Agadah: recensione

Liberamente tratto dal celebre Manoscritto trovato a Saragozza di Jan Potocki, Agadah è una rilettura di uno dei grandi classici della letteratura europea.

 

Il romanzo fu scritto in francese all’inizio del 1800 e ha avuto tra le peripezie più singolari che la storia della letteratura ricordi.

Il Manoscritto è una serie di storie di fantasmi, intrecciate l’una nell’altra come scatole cinesi: “un Decamerone nero”, suggestivo e grandioso fatto di simbolismi a volte indecifrabili in cui si ritrovano tutti gli elementi del romanticismo nero.

Agadah è suddiviso in dieci capitoli, ognuno dei quali è costituito da una giornata. Alfonso Van Worden (Nahuel Pérez Biscayart), giovane ufficiale della guardia Vallone al servizio di Re Carlo di Borbone, all’indomani della battaglia di Bitonto – combattuta nel 1734 fra spagnoli e austriaci -, si reca a Napoli per riunirsi al suo reggimento attraversando l’altopiano dell’Alta Murgia, seppur sconsigliato dal suo fido servitore in quanto luogo notoriamente infestato da spiriti maligni.

Inizierà così per Alfonso un viaggio iniziatico, tra allucinazioni e magia in caverne misteriose, locande malfamate, amori scabrosi e apparizioni diaboliche.

Opera ricercata, complessa, dalla messinscena sontuosa, Agadah spicca per la particolarità narrativa – una serie di microstorie e di personaggi e narratori che vanno ad inserirsi nella macro storia del viaggio di uno dei protagonisti, Alfonso van Worden. che diventa protagonista unico – e per la molteplicità dei livelli di lettura. In questa operazione drammaturgica vengono messi in rilievo il conflitto tra i contenuti fantastici ed esoterici dei vari racconti ed il tentativo di interpretare, da parte di Alfonso, gli eventi attraverso “i lumi della ragione”.

Ogni protagonista e ogni storia all’interno del viaggio ha un suo tema musicale: il primo personaggio che incontriamo è appunto il protagonista del viaggio Alfonso Van Worden che diventerà il testimone delle storie e dei vari personaggi che incontreremo nel corso della storia.

Il tema musicale di Alfonso si trasforma e diviene quello di suo padre, un ex capitano delle guardie Avallone molto goffo e amante di buffi duelli che servono a mantenere alto il suo onore.

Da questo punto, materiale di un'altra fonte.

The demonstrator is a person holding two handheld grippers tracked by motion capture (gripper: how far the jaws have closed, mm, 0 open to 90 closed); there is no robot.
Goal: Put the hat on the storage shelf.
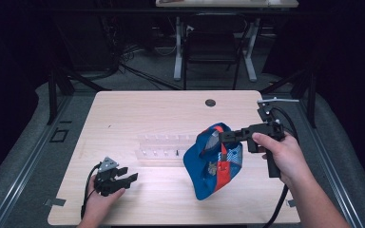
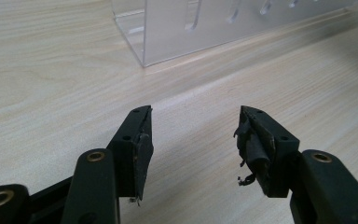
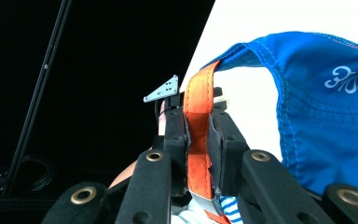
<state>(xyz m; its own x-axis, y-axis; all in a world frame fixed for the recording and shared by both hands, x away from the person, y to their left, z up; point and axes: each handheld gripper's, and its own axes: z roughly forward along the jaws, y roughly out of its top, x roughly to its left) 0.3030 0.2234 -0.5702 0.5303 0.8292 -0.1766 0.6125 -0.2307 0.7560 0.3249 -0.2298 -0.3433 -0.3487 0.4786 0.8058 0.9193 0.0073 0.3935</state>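
Observation:
A blue cap (image 1: 212,166) with an orange strap and a patterned lining hangs above the table's right half. My right gripper (image 1: 223,137) is shut on that orange strap (image 3: 198,93), which runs up between the jaws, and the blue crown (image 3: 326,116) drapes to the right of it. My left gripper (image 1: 128,179) rests low over the front left of the table. It stands open (image 2: 193,140) with only bare wood between its worn pads. The left gripper's grey plate (image 3: 162,88) shows beyond the right jaws.
A clear acrylic rack (image 1: 164,146) with a row of pegs lies at the table's middle, just ahead of the left gripper (image 2: 191,28). A dark round grommet (image 1: 210,102) sits near the wooden table's (image 1: 138,114) far edge. A chair and desk legs stand behind.

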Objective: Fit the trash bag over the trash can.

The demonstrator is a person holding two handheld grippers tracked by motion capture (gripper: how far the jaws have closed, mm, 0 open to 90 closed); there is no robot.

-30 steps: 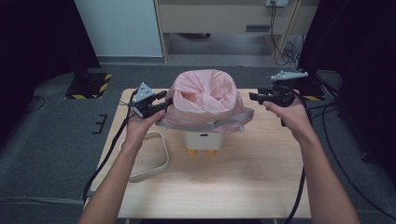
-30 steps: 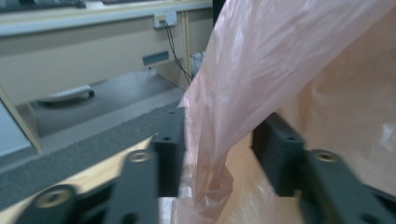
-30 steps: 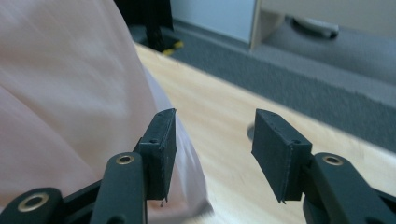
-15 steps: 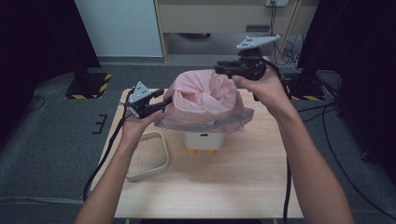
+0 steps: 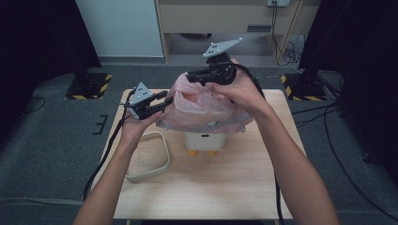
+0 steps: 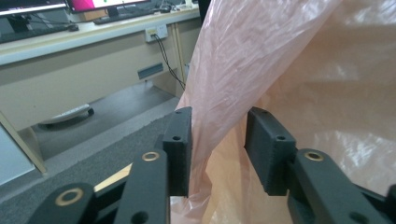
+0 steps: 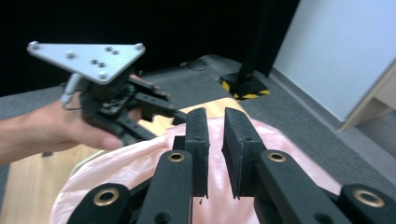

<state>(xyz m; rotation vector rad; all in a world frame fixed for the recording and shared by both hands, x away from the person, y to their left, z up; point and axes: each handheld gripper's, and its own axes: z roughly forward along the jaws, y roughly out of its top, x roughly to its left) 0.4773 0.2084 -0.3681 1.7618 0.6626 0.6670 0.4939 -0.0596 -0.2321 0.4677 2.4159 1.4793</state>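
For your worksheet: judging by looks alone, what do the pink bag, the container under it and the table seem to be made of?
Pink bag: thin plastic film, translucent, crinkled and glossy. Container: probably moulded plastic, smooth matt white. Table: wood or wood-look board, pale with visible grain; which one cannot be told.

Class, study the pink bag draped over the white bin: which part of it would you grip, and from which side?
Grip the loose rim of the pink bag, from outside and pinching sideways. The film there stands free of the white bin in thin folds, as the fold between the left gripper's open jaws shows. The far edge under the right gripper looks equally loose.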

La prima donna a palesarsi in questo racconto è la Principessa di Monte Salerno, un’affascinante e misteriosa signora che abita da sola in un buio castello e che condurrà nelle sue stanze un giovane e sprovveduto visitatore. I personaggi, dunque, introdotti e raccontati attraverso un’affascinante percorso musicale:  19 tracce di un minuto circa ciascuna, eseguite dall’Orchestra dell’Annunciata di Abbiategrasso, diretta, per l’occasione dallo stesso compositore della colonna sonora, Alessandro Sironi, che abbiamo avuto il piacere di ascoltare il 5 aprile durante una serata bellissima presso l’Auditorium Parco della Musica.